Review: (Toronto) Eating Pomegranates Naked (SummerWorks)

Secrets Will Out. 
by Ramya Jegatheesan
@RamyaJImages

Five friends are at a dinner party. There’s a discarded pregnancy test, a snoopy new wife, a single thoughtless off-the-cuff remark and the devastating revelation that follows. That’s all it takes to set off the chain reaction of confessions and confrontations that lays bare the internal organs of the play’s romantic relationships but also threatens to rupture them. 

Andrea Scott’s Eating Pomegranates Naked forces us to grapple with some deep questions. What does it mean to be a woman? To be married? To be infertile? And what place does truth have in a relationship? 

The ensemble cast plays like a beautifully orchestrated symphony: by turns subtle, powerful, clever and many-layered with a clear resonating melodic line. Their performances complement and support one another, and apart from a few stumbles over lines stand their own ground. 

Marci T House was a stand out as Sera Hansa, the long-suffering wife reeling from her fifth miscarriage. Your heart breaks for her when you hear her say she wants “to be released from feeling like a walking tomb” and her husband Scott (Eli Ham) describes how they had to get two mattresses in the last five years because miscarriages are bloody and messy. It is details like this that make you forget you are watching a play. 

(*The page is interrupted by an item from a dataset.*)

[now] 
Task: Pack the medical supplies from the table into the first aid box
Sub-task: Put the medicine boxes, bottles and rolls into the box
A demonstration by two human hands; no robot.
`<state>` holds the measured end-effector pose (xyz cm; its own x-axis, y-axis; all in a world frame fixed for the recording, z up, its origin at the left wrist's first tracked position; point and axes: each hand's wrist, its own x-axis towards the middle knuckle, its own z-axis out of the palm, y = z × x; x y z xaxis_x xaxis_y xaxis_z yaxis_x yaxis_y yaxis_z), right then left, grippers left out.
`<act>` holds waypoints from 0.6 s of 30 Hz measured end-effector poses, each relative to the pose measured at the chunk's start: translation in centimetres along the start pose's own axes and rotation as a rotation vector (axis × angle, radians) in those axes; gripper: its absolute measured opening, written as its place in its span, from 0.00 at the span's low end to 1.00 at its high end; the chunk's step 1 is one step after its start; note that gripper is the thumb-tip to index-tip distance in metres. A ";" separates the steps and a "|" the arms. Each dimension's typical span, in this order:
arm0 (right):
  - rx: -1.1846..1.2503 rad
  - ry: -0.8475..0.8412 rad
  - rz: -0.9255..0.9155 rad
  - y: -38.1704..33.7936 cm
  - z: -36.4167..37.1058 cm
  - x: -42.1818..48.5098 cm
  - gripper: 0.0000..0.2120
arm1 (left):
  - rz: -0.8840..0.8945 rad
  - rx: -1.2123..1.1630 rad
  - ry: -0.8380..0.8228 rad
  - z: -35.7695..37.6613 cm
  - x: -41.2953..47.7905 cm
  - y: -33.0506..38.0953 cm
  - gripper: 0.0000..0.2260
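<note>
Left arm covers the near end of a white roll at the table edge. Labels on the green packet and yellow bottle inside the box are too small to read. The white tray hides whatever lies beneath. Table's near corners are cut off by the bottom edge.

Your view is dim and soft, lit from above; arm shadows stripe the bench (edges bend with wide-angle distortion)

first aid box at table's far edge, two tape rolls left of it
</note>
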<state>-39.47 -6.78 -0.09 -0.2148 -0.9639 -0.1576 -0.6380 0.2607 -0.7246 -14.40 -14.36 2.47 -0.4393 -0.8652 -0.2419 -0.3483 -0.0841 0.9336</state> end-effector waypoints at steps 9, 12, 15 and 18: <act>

If this sounds like an emotional overload, it is and it isn’t. Andrea Scott’s script is intense and raw, but it is also hilarious. The jokes are original and abundant and the laughs are frequent. There is a discussion of the merits of dating men with skullets (i.e. a man who is balding in front, but wears a long flowing ponytail in the back) and Murphy Brown’s baby. But it never shies away from the hard questions and that can be cathartic and transformative.